My first conversation with Scott Lash was about all of this. He shared his sort of wild-eyed optimism about what I was doing. I don't think he confused me with a scientific scholar or analyst, etc... I think he thought I would make art as PhD. But what I liked about Goldsmiths is that I could use art practice as an element, but not final outcome, of my PhD dissertation. So my wife and I moved to England (for her it was a return home) and I started the program. At that time there were about 45 students, maybe 15-20 at the seminars, and no one really knew what a 'practice-led' PhD meant or how it should be assessed. I decided immediately that I would write a thesis as thesis, the same as my colleagues. This helped me to move my practice away from 'representation' and into a materialization of some theoretical modeling.

I had a great group of colleagues at Goldsmiths. All of us attended our seminars weekly as well as seminars in "contemporary thought' every other week. It was through the discourse with these colleagues that the combination of practice/theory developed. I think this might happen in other places as well, but our balance between Cultural Studies seminars and other platforms available in the college was a tremendous influence. 

The Goldsmiths faculty (Lash, Hutnyk, Verges) gave me my first opportunity to organize conferences and invite internationally recognized artists and theorists into a single forum for presentations and discussion. Couple this with the access to so many lectures in London and the influence upon my own language, objectives, and aesthetics of presentation were profound. It was at Goldsmiths where I was able to sit at a table with Eric Alliez or Bruno Latour, or sit next to Stuart Hall at a dinner and be 'schooled' about the local. It's a rich, deep, do - it - yourself environment. You have to be self-organized (that's all of the vitalism influencing the pedagogy i think!!) – there are innumerable opportunities and global influences all on that skinny plot of land in New Cross – but you have to be on top of the scheduling and ask for the time with your supervisors, etc.

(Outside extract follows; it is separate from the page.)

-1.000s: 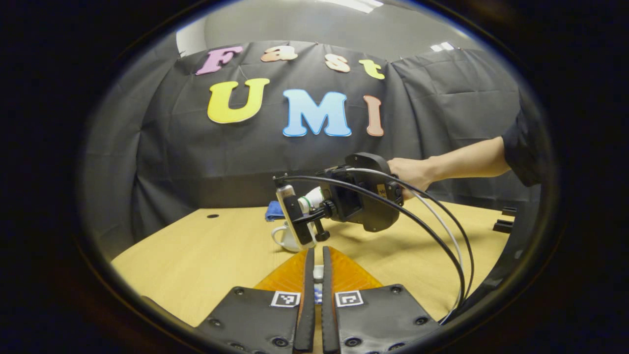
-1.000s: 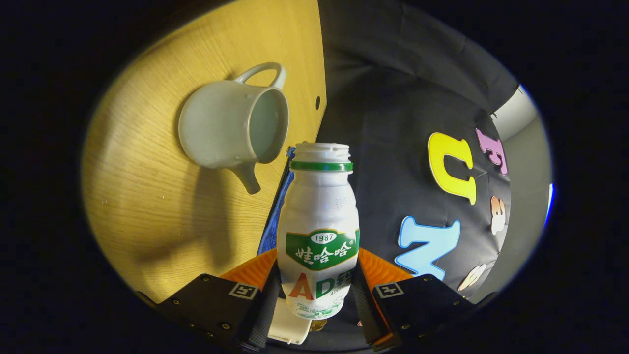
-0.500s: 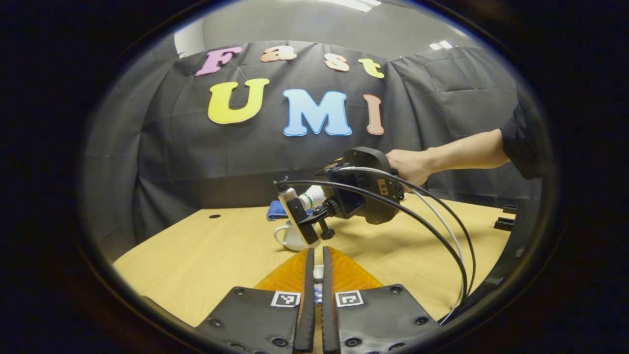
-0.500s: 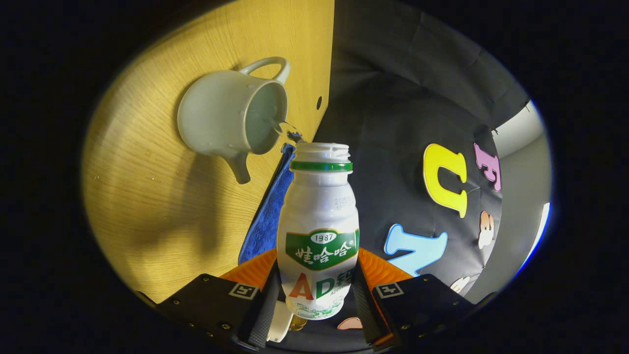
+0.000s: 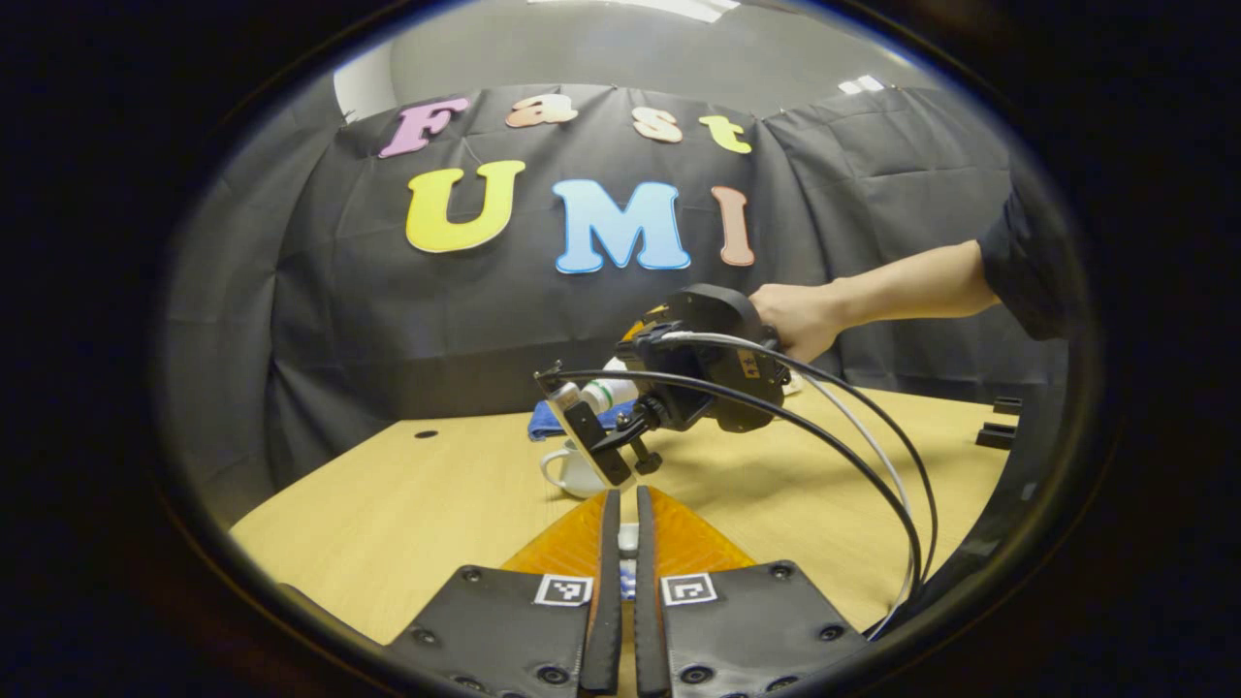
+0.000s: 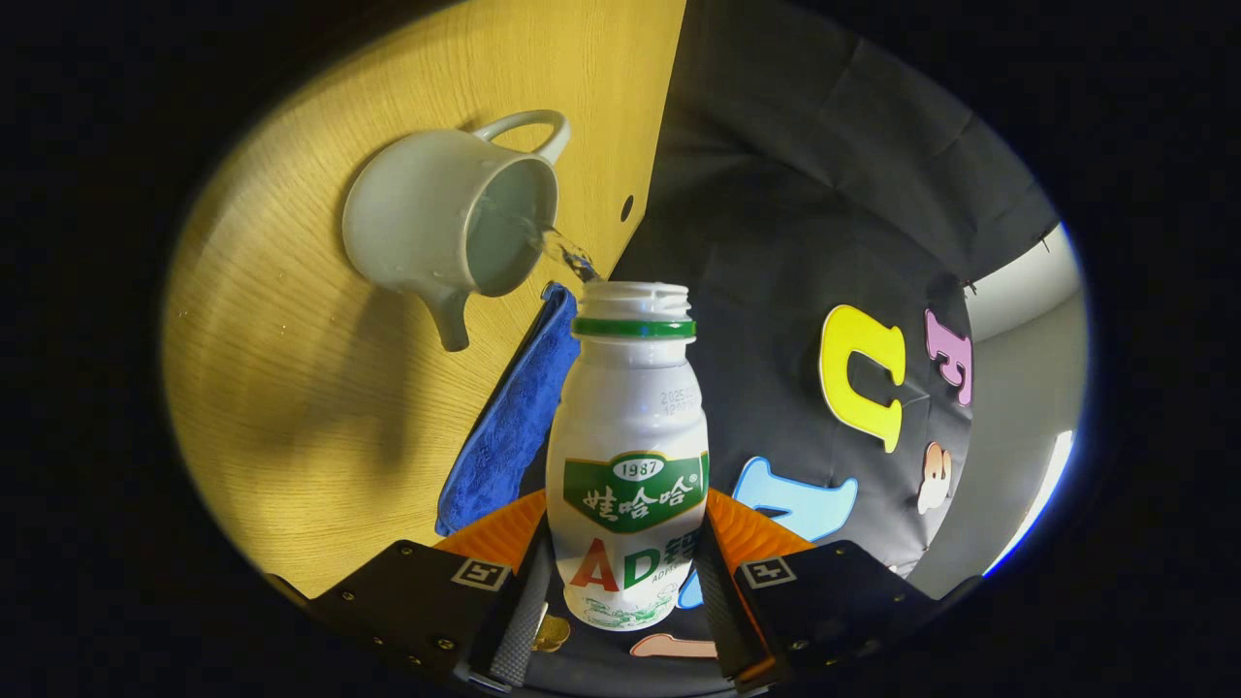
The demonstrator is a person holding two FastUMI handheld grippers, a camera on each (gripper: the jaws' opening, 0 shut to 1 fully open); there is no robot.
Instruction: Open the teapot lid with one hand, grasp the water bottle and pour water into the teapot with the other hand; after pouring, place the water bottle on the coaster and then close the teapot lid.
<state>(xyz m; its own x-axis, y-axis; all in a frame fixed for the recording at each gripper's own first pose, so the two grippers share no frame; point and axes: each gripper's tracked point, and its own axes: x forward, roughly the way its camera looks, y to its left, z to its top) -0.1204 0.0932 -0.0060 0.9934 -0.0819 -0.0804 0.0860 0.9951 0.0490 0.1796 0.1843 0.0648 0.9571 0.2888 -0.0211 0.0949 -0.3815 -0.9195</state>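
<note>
A: How far is the task, going from what is nearest?

B: Nearest in the right gripper view, the right hand-held gripper has both fingers pressed on the body of the water bottle. The bottle is tipped, its cap is off, and a thin stream of water leaves its mouth and goes into the open top of the teapot, which stands on the surface.

A: So the lid is already off?

B: Yes, the pot is open, so I judge the first step done and the pouring step in progress. In the left gripper view, the left hand-held gripper has its fingers almost together, with something small and pale between them. It could be the lid, but I cannot tell for sure.

A: And farther away?

B: A blue cloth lies just behind the pot, near the far edge of the surface; maybe it is the coaster. In the left gripper view the person's hand holds the other gripper above the pot, and behind everything hangs the black wall.

A: What is left?

B: To finish pouring, put the bottle upright on the coaster, and then close the lid.
</note>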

My PhD thesis looked at the spatial and temporal criteria or forms used in group, participatory, socially-engaged artworks. I created an artwork integrating computer aided audience engagement, sound, cardiovascular training equipment, and weight training equipment and presented/ performed this work during the Frieze and Scope art fairs. The artwork itself became my demonstration of the spatial and temporal criteria of relational artworks. The audience engagement and successive form production created in the performance itself provided me with examples of both 'participation' and 'interactivity' with artworks. The key objective of the thesis became the differences in kind between 'participation' and 'interactivity'

I continue to teach, to exhibit artworks (live and installed), and write/record. I'm currently working on an exhibition at the Corcoran Gallery of Art in Washington D.C. with my colleague Colin Beatty. We are analysing the manipulation of market value and use-value in/of objects traded through the art market. We've created a corporate entity ("The Gun Club") as well as a financial trust. Through the trust we purchase the weapons, disassemble them into their individual operating parts, and distribute these parts to individual 'shareholders' of the Gun Club. Exploring the systems of regulation, the networks of power, that not only are demonstrated by the firearm itself (and opinions of them) but also by government agencies is of key interest to Colin and I. I'm also working on a book for I.B. Tauris publishers (UK) that is on Relational Art. I'll be looking at other artists rather than myself. It should be out in 2014.”